It is by far my preferred mode of transport.
I cycle around town, I cycle to the shops, I go on bike rides for fun.
You’d might think therefore, that I’d be joyfully and uncritically tweeting and sharing around the recent press coverage of the latest study on cycling and health, such as the following in the metro:
No words minced there by bastion of accurate and informed investigative reporting that is the metro…
Tempting as though that might be however, I am not going to celebrate this “good news”, as that would be very intellectually dishonest of me.
Correlation Still Doesn’t Mean Causation, Even When You’d Really Like it to…
I’ve talked many times on this blog about the limitations of observational studies.
They are interesting, and they are useful, but they simply can’t be used to draw conclusions about cause and effect.
Just as the numerous inflammatory news reports based on observational studies that claim that red meat consumption increases risk for cancer and heart disease should be viewed with a skeptical eye, so must this study claiming that cycling to work will reduce them (Or maybe you can keep a balance by cycling to work while eating a bacon butty…).
This article is a great example of the uncritical, and irresponsible reporting of observational studies I talked about in a recent article on Jazz Musicians.
The Metro committed the ultimate sin, by presenting the associations between cycling to work and reduced risks of death from cancer, heart disease and all causes as causative:
Cycling to work cuts risk of heart disease and cancer by half
Fancy cutting the risk of developing heart disease and cancer by almost half? Then cycle to work
Cycling will cut the risk, according to new research
Not a may, might or maybe in sight.
Irresponsible journalism indeed, and not only from the metro I might add. Searching “Cycling to Work Heart Disease Risk” brings up a full-page of results, with only one, The Independent, adding the qualifier “Could” to their headline.
The Independent go a step further towards good reporting in their article by including the following quote (emphasis added):
The scientists said: “The findings, if causal, suggest population health may be improved by policies that increase active commuting, particularly cycling.”
To be fair to the press on this occasion however, the scientists themselves are certainly not shy in implying a probable causative link, and suggesting that encouraging people to cycle to work could have public health benefits in the study itself (No doubt shills of Big Cycling):
This has important policy implications, suggesting that policies designed to affect a population level modal shift to more active modes of commuting, particularly cycle commuting (eg, cycle lanes, city bike hire, subsidised cycle purchase schemes, and increasing provision for cycles on public transport), present major opportunities for the improvement of public health.
Cyclists are like Jazz Musicians
As with all observational studies, the authors claim to have done their statistical shenanigans, ensuring that other factors such as “sex, age, deprivation index, and ethnicity, smoking status, body mass index, leisure time, occupational and DIY physical activity, sedentary behaviour, and dietary intake” were adjusted for.

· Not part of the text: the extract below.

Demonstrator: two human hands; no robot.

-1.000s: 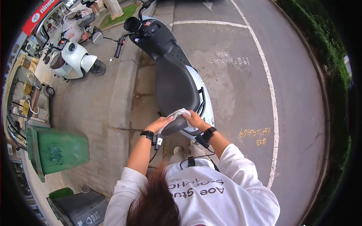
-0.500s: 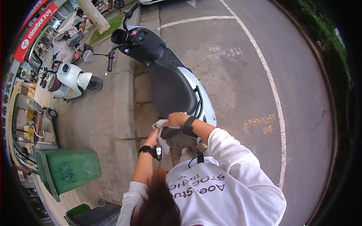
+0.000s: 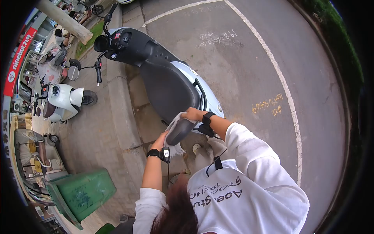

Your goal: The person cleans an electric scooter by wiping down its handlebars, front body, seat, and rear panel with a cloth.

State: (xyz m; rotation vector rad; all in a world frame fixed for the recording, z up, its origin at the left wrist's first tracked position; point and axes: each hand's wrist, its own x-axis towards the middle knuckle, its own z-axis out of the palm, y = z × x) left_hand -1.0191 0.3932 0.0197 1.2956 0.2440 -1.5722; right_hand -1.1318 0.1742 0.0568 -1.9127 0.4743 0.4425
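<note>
A pale cloth (image 3: 173,125) lies along the left and upper edge of the dark backrest pad (image 3: 181,132) behind the scooter seat (image 3: 168,87). My left hand (image 3: 159,142) grips the cloth at its lower left part, beside the pad. At the pad's upper right, my right hand (image 3: 192,114) is closed on the other end of the cloth. A loose part of the cloth hangs below the pad. The black seat and the light blue scooter body (image 3: 202,91) extend up and left from my hands.
A kerb (image 3: 120,105) runs left of the scooter. Farther left are a white scooter (image 3: 66,102), a green bin (image 3: 85,193) and a three-wheeled vehicle (image 3: 33,156). A tree trunk (image 3: 66,21) stands at the upper left, with a person near it.
The view has turned, shifting the scooter's front leftward. My hands came close together, then moved apart, and the cloth is now stretched along the backrest pad's edge.
</note>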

Just as with Jazz Musicians however, we cyclists are peculiar beings. Yes, there are many differences between us – lycra or casual wear, helmet or basket with flowers etc, brompton or fixie, but there are no doubt also a great deal of similarities. Many complex, intertwined, and unadjustable differences which can’t be magicked away with the wave of a statistical wand.
My skeptical title for the results of the study would be:
The type of people who choose to cycle to work, have lower risk of heart disease, cancer and all cause mortality
It is this element of making an active choice, which I think most likely is what leads to the difference in findings between walking and cycling to work.

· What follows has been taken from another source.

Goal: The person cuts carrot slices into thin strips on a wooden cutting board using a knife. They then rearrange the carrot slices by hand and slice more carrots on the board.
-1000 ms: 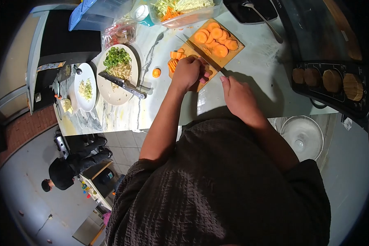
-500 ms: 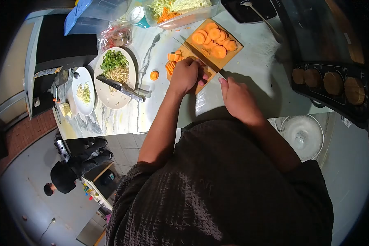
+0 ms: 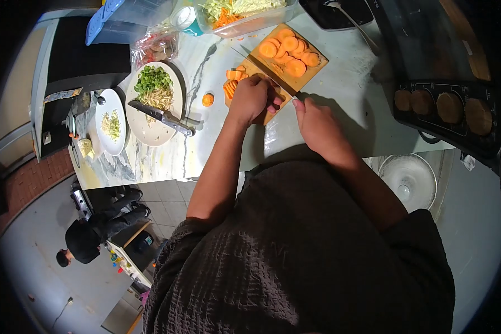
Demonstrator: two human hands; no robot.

Walking is widely considered to be one of the best things one can do for one’s health – why have the researchers not seen the same benefits as with cycling?
They hypothesise that it’s something to do with intensity or duration. Personally, I’d guess that it’s more to do with the motivations, mentality and personality types of people who walk to work, rather than those that choose to cycle.
I.e. the vast majority of people who walk to work, do so because they work close to home, and taking public transport or driving, would just be totally impractical.
The majority of those that cycle to work though, do so because they have made a determined choice.
Yes, there may be some who do so out of necessity – they can’t afford a car, public transport is too expensive, unreliable or doesn’t do the route, and so on, but this is not the case in the majority of cycle commuters that I know.
I choose to cycle myself, and though I love it for many reasons (of which I shall elaborate in a minute), it has to be acknowledged that there can be down sides – inclement weather, sweating, punctures, having to take a change of clothes, bike thieves and dangerous roads to name but a few.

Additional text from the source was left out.